Pour l’accompagnement des PME, il faut mettre en place des structures de soutien aux PME, telles que des incubateurs, des accélérateurs et des centres de conseil, pour les aider à développer leurs activités.
Pour encourager le réseautage et la collaboration entre les PME, les grandes entreprises, les universités et les institutions de recherche, il est nécessaire de favoriser l’innovation et la croissance. La mise en œuvre de ces mesures nécessite une collaboration entre le gouvernement, le secteur privé, les universités et d’autres parties prenantes.

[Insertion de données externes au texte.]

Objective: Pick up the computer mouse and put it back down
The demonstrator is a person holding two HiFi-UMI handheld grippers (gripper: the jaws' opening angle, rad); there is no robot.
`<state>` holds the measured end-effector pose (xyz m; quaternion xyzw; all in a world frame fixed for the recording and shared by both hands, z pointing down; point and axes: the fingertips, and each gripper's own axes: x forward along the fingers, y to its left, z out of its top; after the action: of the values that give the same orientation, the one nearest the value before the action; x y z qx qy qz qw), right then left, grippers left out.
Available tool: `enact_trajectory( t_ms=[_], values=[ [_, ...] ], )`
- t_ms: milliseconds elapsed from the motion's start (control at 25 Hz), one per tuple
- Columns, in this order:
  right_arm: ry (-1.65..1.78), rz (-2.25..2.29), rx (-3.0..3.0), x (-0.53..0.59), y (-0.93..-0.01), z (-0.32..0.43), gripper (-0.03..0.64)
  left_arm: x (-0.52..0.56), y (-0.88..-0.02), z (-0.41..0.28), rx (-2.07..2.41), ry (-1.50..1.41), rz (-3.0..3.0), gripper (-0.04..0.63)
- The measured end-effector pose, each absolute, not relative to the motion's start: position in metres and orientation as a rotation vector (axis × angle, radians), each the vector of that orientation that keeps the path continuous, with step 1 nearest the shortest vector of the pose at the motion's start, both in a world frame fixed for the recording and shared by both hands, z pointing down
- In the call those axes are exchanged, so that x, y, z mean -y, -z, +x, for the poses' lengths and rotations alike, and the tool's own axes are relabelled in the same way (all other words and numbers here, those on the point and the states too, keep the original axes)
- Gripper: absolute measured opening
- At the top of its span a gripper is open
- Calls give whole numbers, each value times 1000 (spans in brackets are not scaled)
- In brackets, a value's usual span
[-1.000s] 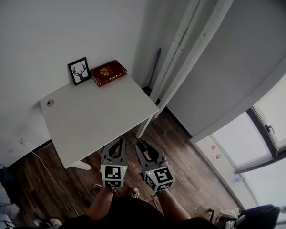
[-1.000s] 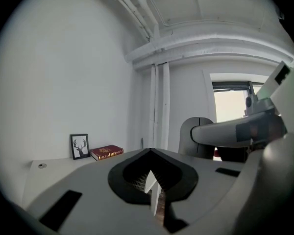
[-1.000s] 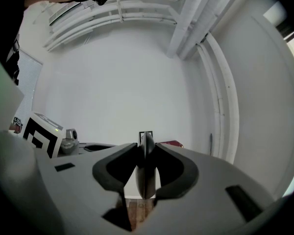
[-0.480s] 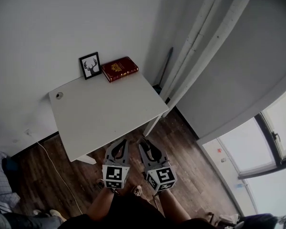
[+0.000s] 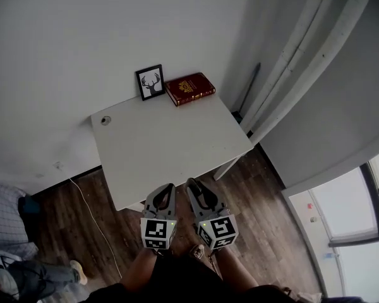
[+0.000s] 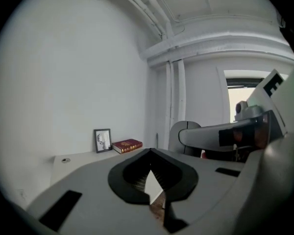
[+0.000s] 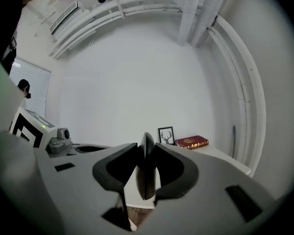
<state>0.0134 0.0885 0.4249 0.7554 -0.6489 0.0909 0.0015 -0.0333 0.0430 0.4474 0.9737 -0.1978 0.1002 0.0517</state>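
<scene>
Standing against the wall, a white rectangular table (image 5: 170, 160) is recorded as the reference point. At its far edge, a small black-framed picture of a stag's head (image 5: 151, 82) is propped upright. A dark red hardback book (image 5: 189, 88) is laid flat just beside it, towards the table's far right corner. A gold emblem is seen on the book's cover; no title can be read. A small round grommet (image 5: 105, 120) is noted near the table's far left corner.

Both grippers are held side by side off the table's near edge, above the dark wooden floor (image 5: 265, 201). The left gripper (image 5: 168, 189) is found with its jaws pressed together and nothing between them. The right gripper (image 5: 193, 188) is found pinching a dark grey computer mouse (image 7: 145, 173), seen edge-on as a narrow, round-ended body upright between the pads, clear of the table. Black-and-white square markers, without readable text, are carried on each gripper's cube. A thin white cable (image 5: 91, 210) is seen on the floor left of the table.
</scene>
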Motion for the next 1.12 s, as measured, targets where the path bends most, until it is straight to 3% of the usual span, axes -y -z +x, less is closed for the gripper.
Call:
enact_trajectory(
  t_ms=[600, 1120],
  values=[
    [-257, 2265, 2076, 17, -416, -41, 127, 66, -445, -90, 695, -276, 2904, 2],
    [-326, 2174, 2080, 27, -440, 18, 127, 75, -478, -36, 733, -374, 2835, 2]
  ],
)
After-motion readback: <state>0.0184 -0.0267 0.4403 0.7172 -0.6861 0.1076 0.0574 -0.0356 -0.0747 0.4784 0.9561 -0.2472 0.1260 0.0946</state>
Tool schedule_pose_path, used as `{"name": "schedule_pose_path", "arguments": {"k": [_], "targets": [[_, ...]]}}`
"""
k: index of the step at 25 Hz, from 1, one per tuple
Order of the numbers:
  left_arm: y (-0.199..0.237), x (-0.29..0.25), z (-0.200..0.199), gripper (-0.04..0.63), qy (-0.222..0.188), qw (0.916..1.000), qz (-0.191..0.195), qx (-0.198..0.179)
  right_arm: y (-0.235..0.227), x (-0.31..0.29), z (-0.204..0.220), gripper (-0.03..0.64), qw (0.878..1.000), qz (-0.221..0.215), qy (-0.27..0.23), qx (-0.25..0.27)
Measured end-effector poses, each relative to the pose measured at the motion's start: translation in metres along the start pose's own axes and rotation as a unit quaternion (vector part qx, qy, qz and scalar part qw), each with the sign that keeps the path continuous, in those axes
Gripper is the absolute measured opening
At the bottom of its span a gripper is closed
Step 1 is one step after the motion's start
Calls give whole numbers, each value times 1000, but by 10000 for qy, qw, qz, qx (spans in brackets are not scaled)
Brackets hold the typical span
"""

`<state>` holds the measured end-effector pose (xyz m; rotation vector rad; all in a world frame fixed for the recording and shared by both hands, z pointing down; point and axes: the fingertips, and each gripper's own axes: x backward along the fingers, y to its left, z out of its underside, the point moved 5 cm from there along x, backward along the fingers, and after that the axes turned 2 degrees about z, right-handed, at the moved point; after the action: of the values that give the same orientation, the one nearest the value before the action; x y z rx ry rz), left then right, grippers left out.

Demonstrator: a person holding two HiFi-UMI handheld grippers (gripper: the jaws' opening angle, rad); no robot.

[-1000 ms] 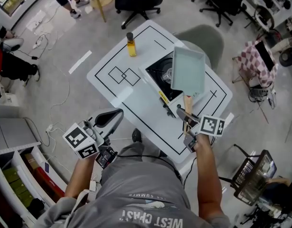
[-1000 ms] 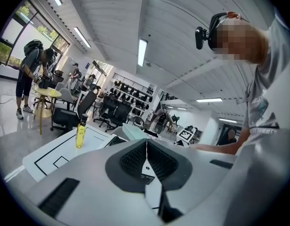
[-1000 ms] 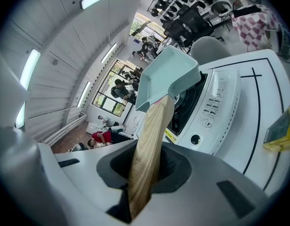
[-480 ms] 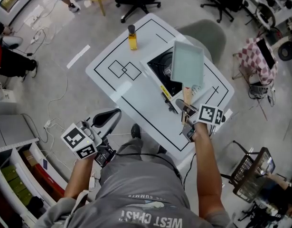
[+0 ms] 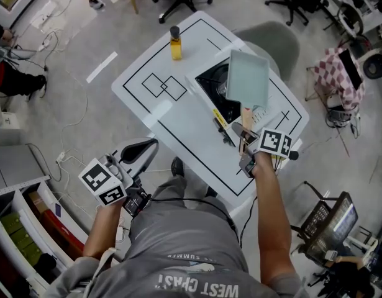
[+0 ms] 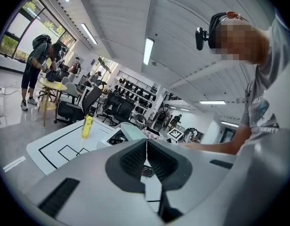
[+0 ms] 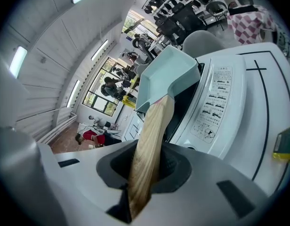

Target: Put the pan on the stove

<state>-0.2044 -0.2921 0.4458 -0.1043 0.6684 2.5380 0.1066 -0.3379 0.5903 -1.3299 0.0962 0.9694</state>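
Item under inspection: the pan (image 5: 246, 78), pale green with a wooden handle (image 5: 246, 118), is carried by the right gripper (image 5: 241, 133). Its fingers (image 7: 178, 165) are closed on the handle's near end and narrowly parted by the wood's thickness. Change noted: against the head view of a second ago, the right gripper has come forward and down toward the stove (image 5: 210, 85). The pan's body now lies over the stove's right half, with the dark burner area showing beside it on the left. The stove sits against the far right edge of the tabletop (image 5: 178, 123). In the right gripper view the pan slopes up and away from the fingers over the black cooktop, with its underside in sight. I judge it not yet fully seated, though no view shows actual contact with the burner. The grip shows no change across the three head views. The left gripper (image 5: 147, 146) has no part in the work. It hangs off the near left edge of the tabletop by the person's waist, fingers (image 6: 130, 159) pressed together with nothing between them. A yellow bottle (image 5: 176, 45) stands near the far corner, well apart from the stove. Assessment: the task is in its closing stage. What remains is to level the pan, settle it flat on the burner and release the handle. The likely fault is an off-centre or tilted landing.
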Motion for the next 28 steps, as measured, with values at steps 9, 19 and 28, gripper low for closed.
{"name": "schedule_pose_path", "arguments": {"k": [9,19,28], "targets": [[6,-4,3,-2,11,10000,-19,56,-1,-12,-12,67,9999,156,-13,57],[3,-14,5,-2,30,9999,-24,100,-3,-19,-24,61,9998,190,38,95],[2,-22,6,-2,31,9999,-13,130,0,-21,-24,61,9999,128,43,42]]}}
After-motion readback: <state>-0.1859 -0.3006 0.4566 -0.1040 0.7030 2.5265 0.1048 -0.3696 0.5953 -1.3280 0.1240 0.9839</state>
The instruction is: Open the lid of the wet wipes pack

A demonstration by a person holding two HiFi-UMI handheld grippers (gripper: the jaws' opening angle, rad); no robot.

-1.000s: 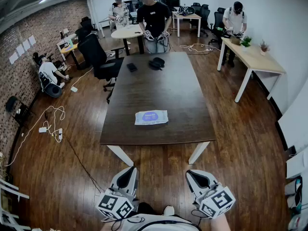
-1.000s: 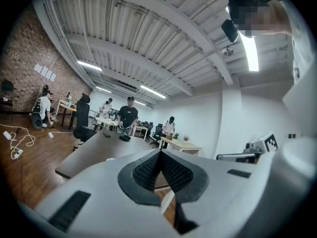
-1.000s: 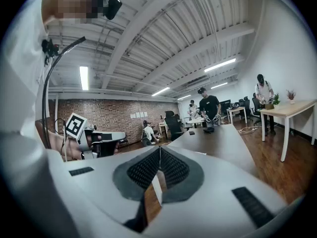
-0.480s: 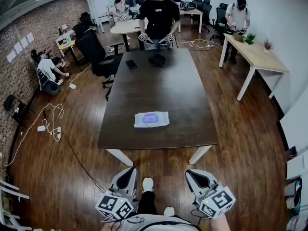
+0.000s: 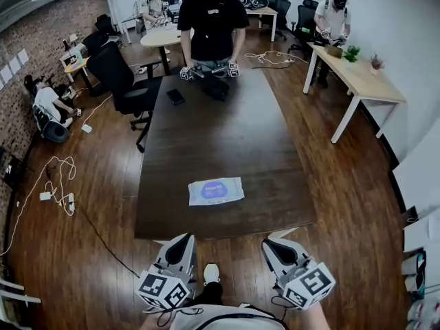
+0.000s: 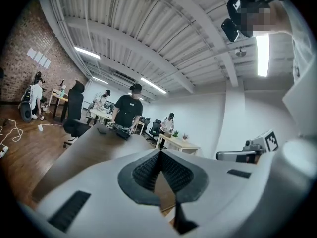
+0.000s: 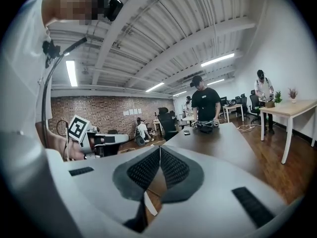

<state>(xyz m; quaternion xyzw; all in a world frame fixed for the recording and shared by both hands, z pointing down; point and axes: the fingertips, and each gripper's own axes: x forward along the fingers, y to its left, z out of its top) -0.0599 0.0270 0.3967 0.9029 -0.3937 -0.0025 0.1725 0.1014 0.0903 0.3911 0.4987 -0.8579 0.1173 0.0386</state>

Un environnement propice au développement des PME peut non seulement stimuler la croissance économique, mais aussi favoriser la création d’emplois et l’innovation.
D’après vous, quelles sont les charges qui pèsent le plus sur les petites et moyennes entreprises ?
Les charges qui pèsent le plus sur les petites et moyennes entreprises (PME) peuvent varier en fonction de la législation en vigueur et du secteur d’activité, mais voici quelques-unes des charges courantes qui ont tendance à affecter les PME :
-La fiscalité, c’est-à-dire les impôts, y compris l’impôt sur les bénéfices, la TVA, les taxes locales et les cotisations sociales, peuvent représenter un fardeau important pour les PME, en particulier lorsqu’elles sont confrontées à des taux d’imposition élevés.
– Les coûts liés aux salaires, y compris les cotisations sociales, peuvent être significatifs pour les PME. Cela inclut les contributions à la sécurité sociale, aux retraites et aux assurances pour les employés.
-Les PME peuvent être confrontées à des charges administratives liées à la conformité réglementaire, notamment en matière de déclarations fiscales, de rapports financiers, de licences et de permis.
– Le coût de la main-d’œuvre, y compris les salaires et les avantages sociaux, peut représenter une charge importante pour les PME.
-Les intérêts sur les prêts et les coûts liés au financement peuvent peser sur la rentabilité des PME, en particulier si elles dépendent fortement de l’emprunt pour leur croissance.
-Les PME peuvent être tenues de souscrire diverses polices d’assurance, telles que l’assurance responsabilité civile, l’assurance maladie pour les employés, l’assurance de biens, ce qui peut entraîner des charges financières supplémentaires.
– Les coûts liés à la logistique, à l’expédition et au transport des marchandises peuvent être importants pour les PME, en particulier celles impliquées dans la vente de produits physiques.
– Les PME opérant dans des secteurs sensibles à l’environnement peuvent être soumises à des coûts liés à la conformité environnementale et aux réglementations sur la gestion des déchets.
– Les litiges et les frais juridiques associés à la résolution de conflits peuvent peser sur les ressources financières des PME.
Il est important de noter que les charges qui pèsent le plus sur les PME peuvent varier en fonction de la taille de l’entreprise, de son secteur d’activité, de sa localisation géographique et de sa situation financière. Le gouvernement et les organisations peuvent mettre en place des mesures pour alléger certaines de ces charges et faciliter le développement des PME.